» **Exercise description**
Here is the task for the records below: repeat exactly the lines from the one with "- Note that" to the one with "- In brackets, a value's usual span", both included, and nothing else.

*** Opening of Provided data ***

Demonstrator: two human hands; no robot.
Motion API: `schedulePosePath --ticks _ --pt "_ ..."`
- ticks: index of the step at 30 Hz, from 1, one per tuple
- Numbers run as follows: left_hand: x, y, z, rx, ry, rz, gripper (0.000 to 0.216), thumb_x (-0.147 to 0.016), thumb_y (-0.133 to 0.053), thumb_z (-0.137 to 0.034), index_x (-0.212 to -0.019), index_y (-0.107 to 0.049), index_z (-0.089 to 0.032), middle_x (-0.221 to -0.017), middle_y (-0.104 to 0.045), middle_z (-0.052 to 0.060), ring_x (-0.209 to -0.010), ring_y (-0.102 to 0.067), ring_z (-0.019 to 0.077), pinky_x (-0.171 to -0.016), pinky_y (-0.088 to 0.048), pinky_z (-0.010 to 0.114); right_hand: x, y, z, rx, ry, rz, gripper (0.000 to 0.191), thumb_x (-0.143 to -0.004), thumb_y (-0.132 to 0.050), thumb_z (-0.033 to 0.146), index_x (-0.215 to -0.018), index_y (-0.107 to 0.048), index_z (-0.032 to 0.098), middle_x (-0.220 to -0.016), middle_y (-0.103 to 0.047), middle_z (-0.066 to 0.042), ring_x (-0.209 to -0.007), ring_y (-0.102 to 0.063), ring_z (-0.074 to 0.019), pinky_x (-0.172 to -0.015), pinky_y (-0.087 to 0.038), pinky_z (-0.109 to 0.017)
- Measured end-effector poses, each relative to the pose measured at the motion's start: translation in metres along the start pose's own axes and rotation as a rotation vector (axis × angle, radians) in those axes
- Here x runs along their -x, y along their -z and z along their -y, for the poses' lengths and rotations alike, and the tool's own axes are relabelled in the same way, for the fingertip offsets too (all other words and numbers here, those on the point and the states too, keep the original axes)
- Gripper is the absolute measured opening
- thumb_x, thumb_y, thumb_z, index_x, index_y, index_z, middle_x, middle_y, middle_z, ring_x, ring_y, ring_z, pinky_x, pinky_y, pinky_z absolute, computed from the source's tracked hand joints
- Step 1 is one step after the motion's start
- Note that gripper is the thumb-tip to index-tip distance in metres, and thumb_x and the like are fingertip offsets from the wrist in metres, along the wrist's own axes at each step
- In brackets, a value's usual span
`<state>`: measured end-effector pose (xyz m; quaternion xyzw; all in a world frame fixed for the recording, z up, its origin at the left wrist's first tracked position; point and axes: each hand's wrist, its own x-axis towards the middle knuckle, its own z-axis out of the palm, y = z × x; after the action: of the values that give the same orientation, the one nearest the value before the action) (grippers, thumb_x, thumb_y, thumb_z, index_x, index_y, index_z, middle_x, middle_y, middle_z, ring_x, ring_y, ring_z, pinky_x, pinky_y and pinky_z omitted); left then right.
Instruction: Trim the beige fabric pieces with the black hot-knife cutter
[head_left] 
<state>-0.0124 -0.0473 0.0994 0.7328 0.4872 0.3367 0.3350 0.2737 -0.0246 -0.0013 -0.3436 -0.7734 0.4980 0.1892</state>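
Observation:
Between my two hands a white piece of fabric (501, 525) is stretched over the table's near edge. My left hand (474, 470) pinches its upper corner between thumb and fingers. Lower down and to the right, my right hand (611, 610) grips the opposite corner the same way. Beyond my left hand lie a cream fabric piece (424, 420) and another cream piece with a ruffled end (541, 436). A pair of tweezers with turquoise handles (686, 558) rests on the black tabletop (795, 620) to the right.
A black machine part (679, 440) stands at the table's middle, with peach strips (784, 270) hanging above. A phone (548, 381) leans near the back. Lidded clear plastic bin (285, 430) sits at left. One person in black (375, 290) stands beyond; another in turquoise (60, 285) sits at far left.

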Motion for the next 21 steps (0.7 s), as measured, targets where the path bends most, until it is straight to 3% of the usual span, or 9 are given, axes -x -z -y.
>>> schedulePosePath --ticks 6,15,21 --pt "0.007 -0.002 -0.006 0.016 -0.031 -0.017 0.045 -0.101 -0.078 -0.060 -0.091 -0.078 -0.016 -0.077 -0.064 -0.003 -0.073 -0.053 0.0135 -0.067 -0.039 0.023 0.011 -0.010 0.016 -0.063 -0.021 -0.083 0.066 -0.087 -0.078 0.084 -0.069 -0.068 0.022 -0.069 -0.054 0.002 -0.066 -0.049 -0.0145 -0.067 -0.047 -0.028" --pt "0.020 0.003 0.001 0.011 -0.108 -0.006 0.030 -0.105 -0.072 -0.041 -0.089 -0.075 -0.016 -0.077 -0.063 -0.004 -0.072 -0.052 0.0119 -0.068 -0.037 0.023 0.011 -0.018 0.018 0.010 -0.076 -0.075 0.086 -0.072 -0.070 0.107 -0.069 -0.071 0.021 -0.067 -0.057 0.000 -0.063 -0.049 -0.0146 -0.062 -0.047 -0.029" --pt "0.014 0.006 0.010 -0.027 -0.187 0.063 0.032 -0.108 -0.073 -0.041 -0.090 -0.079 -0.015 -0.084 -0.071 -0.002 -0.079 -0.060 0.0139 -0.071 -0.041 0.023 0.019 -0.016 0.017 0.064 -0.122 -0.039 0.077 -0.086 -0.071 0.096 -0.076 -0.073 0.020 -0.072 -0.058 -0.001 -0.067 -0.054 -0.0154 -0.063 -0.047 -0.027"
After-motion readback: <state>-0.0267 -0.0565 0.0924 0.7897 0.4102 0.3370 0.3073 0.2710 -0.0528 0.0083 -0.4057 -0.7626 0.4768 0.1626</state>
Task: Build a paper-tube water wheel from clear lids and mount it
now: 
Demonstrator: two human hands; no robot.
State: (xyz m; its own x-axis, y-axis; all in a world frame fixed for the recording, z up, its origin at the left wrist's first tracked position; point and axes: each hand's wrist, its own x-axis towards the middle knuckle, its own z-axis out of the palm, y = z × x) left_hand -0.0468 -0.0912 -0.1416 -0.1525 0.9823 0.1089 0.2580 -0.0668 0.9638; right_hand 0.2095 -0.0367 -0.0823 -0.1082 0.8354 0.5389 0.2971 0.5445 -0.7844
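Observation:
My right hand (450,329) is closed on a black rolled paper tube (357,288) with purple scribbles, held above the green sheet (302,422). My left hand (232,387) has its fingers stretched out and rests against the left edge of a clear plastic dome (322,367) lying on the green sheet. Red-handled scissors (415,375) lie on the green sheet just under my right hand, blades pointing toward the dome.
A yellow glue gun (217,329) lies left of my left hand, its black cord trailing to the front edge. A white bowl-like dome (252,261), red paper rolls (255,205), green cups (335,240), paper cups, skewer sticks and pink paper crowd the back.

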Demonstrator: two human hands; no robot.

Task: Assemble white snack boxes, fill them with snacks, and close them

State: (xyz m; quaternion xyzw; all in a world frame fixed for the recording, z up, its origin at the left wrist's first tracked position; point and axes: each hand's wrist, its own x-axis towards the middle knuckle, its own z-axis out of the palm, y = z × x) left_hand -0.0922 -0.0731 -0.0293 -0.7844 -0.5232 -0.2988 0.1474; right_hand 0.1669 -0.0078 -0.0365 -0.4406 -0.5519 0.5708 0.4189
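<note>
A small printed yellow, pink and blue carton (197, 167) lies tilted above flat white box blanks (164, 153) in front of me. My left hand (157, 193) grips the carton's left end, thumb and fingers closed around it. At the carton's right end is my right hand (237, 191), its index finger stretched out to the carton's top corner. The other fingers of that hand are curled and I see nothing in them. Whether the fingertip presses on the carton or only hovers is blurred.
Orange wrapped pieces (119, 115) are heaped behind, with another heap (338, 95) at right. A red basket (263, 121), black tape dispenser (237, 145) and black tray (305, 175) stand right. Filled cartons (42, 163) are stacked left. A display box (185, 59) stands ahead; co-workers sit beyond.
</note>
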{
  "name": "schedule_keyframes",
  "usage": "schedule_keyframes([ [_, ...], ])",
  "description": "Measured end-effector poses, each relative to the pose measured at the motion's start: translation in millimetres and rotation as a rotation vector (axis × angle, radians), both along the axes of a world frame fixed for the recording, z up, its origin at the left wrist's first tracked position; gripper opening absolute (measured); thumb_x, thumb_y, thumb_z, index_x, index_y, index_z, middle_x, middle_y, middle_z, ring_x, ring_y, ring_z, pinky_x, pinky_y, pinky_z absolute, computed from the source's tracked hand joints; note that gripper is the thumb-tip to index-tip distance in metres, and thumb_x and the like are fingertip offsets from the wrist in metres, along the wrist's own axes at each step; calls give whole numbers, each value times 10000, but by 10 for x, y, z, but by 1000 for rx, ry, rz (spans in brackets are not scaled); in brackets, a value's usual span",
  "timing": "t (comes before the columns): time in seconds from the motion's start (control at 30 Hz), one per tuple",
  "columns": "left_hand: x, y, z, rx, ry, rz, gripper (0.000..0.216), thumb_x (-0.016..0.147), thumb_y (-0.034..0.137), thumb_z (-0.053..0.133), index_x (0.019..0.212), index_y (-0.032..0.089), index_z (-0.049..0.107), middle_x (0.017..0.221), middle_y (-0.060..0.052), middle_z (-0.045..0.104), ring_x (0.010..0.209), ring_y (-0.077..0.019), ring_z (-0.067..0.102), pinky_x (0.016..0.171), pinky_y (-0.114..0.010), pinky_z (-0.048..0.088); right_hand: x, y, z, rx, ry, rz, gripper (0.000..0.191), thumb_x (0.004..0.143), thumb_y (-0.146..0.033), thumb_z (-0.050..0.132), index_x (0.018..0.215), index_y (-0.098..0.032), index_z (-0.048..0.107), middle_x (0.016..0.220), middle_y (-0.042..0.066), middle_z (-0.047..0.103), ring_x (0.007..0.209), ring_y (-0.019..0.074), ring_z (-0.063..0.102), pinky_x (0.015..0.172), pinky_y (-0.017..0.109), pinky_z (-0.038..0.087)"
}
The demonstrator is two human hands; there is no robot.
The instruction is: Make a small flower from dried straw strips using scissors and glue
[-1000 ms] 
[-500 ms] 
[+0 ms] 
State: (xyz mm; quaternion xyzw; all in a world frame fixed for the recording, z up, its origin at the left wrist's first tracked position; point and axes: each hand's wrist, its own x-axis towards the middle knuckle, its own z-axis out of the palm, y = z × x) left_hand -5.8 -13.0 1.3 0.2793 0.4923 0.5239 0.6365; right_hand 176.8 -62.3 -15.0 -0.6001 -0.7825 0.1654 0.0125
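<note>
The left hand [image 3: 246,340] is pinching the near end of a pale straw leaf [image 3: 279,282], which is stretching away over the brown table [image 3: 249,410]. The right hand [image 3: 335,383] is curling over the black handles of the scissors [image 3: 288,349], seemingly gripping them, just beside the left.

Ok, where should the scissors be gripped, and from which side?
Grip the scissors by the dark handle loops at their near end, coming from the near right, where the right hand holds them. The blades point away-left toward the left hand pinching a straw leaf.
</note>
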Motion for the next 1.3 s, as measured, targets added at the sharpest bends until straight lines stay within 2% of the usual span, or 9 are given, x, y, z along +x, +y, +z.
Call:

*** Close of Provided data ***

» **Written answer**
- Note that gripper is the thumb-tip to index-tip distance in metres, and thumb_x and the like are fingertip offsets from the wrist in metres, along the wrist's own axes at each step
- In brackets, a value's usual span

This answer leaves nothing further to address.